New economic record| Google layout network security, how to deal with the domestic leader Qianxin this year?

Google announced on Tuesday, March 8 that the company plans to acquire Mandiant, aiming to better protect its cloud computing services customers. Google said it would pay $23 per share to the cybersecurity company, founded in 2004, which puts the deal worth about $5.4 billion.

If completed, it would be Google's second-largest ever acquisition, after its $12.5 billion acquisition of Motorola in 2012.

After the acquisition, Mandiant will join Google's cloud computing division, and Thomas Kurian, CEO of Google Cloud Computing, said in a statement: "The world is facing unprecedented cybersecurity challenges.
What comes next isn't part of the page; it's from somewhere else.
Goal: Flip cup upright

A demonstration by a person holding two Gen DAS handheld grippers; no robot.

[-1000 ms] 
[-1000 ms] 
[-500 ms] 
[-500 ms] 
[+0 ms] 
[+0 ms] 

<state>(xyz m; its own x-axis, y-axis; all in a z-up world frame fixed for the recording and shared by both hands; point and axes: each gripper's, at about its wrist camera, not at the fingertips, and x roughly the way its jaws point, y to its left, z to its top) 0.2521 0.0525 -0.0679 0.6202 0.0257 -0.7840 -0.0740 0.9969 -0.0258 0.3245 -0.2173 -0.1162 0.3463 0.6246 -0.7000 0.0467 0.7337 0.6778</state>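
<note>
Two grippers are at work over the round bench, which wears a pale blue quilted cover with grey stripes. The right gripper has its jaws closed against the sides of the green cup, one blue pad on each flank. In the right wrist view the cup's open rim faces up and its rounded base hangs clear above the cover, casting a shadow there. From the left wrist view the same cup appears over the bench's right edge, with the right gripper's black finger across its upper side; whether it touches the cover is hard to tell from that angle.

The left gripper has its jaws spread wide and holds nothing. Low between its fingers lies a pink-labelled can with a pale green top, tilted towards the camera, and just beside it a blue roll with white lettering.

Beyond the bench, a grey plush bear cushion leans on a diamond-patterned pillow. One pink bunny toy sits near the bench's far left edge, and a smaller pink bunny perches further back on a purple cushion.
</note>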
We look forward to Mandiant joining Google Cloud to further strengthen our security operations suite and consulting services and help customers solve the security challenges they value most."

Dan Ives, an analyst at investment bank Wedbush, wrote in a note to investors on Tuesday, "As cyberattacks increase by day, Google is working with Mandiant to strengthen its cybersecurity footprint and hopes to pull a gap with giants like Microsoft and Amazon in the cloud computing race."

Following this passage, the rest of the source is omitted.